Repeat only the lines below from the one containing "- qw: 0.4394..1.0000" through the one containing "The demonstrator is", inclusive, exactly as written.

☆ ☆ ☆ ☆

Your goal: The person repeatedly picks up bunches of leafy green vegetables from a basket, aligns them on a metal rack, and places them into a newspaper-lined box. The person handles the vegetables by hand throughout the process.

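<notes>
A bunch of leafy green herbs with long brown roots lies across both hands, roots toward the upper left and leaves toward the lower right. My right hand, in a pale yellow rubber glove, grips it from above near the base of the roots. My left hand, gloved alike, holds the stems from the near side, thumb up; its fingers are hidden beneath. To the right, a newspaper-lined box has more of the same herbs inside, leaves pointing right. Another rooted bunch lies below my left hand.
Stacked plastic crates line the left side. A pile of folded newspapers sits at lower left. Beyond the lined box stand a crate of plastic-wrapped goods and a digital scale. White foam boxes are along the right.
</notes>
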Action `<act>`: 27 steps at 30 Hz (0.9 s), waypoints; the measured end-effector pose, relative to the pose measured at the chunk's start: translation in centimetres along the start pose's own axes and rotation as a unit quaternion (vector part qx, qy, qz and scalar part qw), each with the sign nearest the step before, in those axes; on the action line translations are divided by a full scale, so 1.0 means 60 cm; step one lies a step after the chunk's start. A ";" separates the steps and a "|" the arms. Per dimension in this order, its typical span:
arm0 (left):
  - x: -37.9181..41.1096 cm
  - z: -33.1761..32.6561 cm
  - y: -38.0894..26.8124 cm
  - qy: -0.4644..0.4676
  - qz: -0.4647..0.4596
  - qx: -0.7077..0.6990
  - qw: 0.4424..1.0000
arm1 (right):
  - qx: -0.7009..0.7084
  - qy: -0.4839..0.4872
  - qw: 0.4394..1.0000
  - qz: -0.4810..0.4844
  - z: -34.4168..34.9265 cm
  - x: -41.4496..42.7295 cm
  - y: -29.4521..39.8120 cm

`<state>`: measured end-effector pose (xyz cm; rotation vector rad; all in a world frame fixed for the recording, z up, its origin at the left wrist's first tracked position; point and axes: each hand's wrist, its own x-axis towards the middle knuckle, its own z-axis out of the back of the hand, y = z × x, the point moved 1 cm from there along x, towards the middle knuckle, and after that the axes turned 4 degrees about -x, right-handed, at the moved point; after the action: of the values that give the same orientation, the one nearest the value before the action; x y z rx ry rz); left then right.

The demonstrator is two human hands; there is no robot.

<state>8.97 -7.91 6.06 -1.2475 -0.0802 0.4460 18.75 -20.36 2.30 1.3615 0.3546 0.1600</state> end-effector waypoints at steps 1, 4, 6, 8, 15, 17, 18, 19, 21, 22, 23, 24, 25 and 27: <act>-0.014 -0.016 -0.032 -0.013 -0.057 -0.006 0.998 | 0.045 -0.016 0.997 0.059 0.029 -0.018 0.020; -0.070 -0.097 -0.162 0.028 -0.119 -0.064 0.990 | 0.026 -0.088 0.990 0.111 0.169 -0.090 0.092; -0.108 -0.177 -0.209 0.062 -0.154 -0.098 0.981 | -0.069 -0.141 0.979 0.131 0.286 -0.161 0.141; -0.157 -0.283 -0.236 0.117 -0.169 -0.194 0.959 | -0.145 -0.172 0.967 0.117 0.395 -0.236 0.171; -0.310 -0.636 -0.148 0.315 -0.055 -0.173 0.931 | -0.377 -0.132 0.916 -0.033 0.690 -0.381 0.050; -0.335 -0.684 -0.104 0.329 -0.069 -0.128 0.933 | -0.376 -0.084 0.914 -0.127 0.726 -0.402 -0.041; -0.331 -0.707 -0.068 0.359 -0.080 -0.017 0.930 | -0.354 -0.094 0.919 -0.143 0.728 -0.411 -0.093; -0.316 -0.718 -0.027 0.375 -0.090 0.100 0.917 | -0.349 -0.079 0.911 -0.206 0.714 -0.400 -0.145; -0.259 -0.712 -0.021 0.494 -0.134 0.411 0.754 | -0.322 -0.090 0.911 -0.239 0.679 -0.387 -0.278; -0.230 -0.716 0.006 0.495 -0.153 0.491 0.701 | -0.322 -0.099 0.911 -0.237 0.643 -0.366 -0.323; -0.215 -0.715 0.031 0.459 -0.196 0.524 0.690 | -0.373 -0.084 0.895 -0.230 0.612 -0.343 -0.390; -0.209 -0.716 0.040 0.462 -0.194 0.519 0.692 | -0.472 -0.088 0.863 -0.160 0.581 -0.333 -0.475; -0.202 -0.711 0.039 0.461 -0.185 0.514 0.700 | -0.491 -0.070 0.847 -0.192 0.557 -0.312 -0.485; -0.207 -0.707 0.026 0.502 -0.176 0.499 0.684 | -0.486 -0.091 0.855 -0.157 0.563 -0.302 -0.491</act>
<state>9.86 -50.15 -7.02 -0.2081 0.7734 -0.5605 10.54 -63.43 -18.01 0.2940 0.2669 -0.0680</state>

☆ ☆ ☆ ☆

Finished task ▸
  - qw: 0.4394..1.0000
  - qz: -0.4810..0.4844
  - z: -34.4168..34.9265 cm
  - x: -41.4496..42.7295 cm
  - y: -29.4521..39.8120 cm

`<state>`: measured end-effector pose (xyz cm; rotation vector rad; all in a world frame fixed for the recording, z up, its origin at the left wrist's first tracked position; point and axes: each hand's wrist, its own x-axis towards the middle knuckle, its own z-axis out of the back of the hand, y = z × x, the point moved 1 cm from there along x, towards the middle knuckle, and after that the axes turned 4 degrees about -x, right-handed, at the moved point; after the action: of the values that give the same orientation, the one nearest the value before the action; x y z rx ry rz); left then right.

The demonstrator is two human hands; there is no robot.

Nothing remains to be done for this exercise.